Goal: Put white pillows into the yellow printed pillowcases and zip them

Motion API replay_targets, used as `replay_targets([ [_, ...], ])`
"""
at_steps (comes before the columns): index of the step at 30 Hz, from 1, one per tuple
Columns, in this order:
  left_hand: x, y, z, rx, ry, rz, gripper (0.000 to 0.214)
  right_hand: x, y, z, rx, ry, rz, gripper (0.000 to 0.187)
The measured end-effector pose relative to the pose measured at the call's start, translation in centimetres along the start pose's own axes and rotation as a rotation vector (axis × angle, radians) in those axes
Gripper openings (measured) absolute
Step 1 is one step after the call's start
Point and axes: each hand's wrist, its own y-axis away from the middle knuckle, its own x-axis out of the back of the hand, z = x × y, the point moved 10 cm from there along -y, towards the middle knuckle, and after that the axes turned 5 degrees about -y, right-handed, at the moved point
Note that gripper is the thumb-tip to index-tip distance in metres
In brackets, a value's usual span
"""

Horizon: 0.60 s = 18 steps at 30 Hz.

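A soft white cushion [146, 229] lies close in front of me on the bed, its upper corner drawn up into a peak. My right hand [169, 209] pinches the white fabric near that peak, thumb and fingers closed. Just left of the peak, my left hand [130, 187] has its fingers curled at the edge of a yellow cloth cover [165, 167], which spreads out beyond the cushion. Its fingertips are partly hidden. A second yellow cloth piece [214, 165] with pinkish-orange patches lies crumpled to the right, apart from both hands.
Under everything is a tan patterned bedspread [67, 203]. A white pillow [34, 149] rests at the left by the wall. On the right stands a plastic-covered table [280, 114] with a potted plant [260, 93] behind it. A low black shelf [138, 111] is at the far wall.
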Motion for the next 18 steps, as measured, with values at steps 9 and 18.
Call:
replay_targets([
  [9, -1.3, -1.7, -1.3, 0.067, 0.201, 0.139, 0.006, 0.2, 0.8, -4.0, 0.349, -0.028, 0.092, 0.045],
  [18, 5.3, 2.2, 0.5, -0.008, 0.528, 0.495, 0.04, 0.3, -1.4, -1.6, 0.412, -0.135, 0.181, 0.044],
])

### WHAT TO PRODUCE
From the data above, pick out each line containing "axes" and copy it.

### ANSWER BOX
The measured end-effector pose relative to the pose measured at the call's start, translation in centimetres along the start pose's own axes and rotation as a rotation vector (axis × angle, radians) in those axes
Point and axes: each hand's wrist, its own y-axis away from the middle knuckle, its own x-axis out of the back of the hand, z = x × y, the point moved 10 cm from there along -y, towards the middle knuckle, and after that the axes turned 5 degrees about -y, right-handed, at the moved point

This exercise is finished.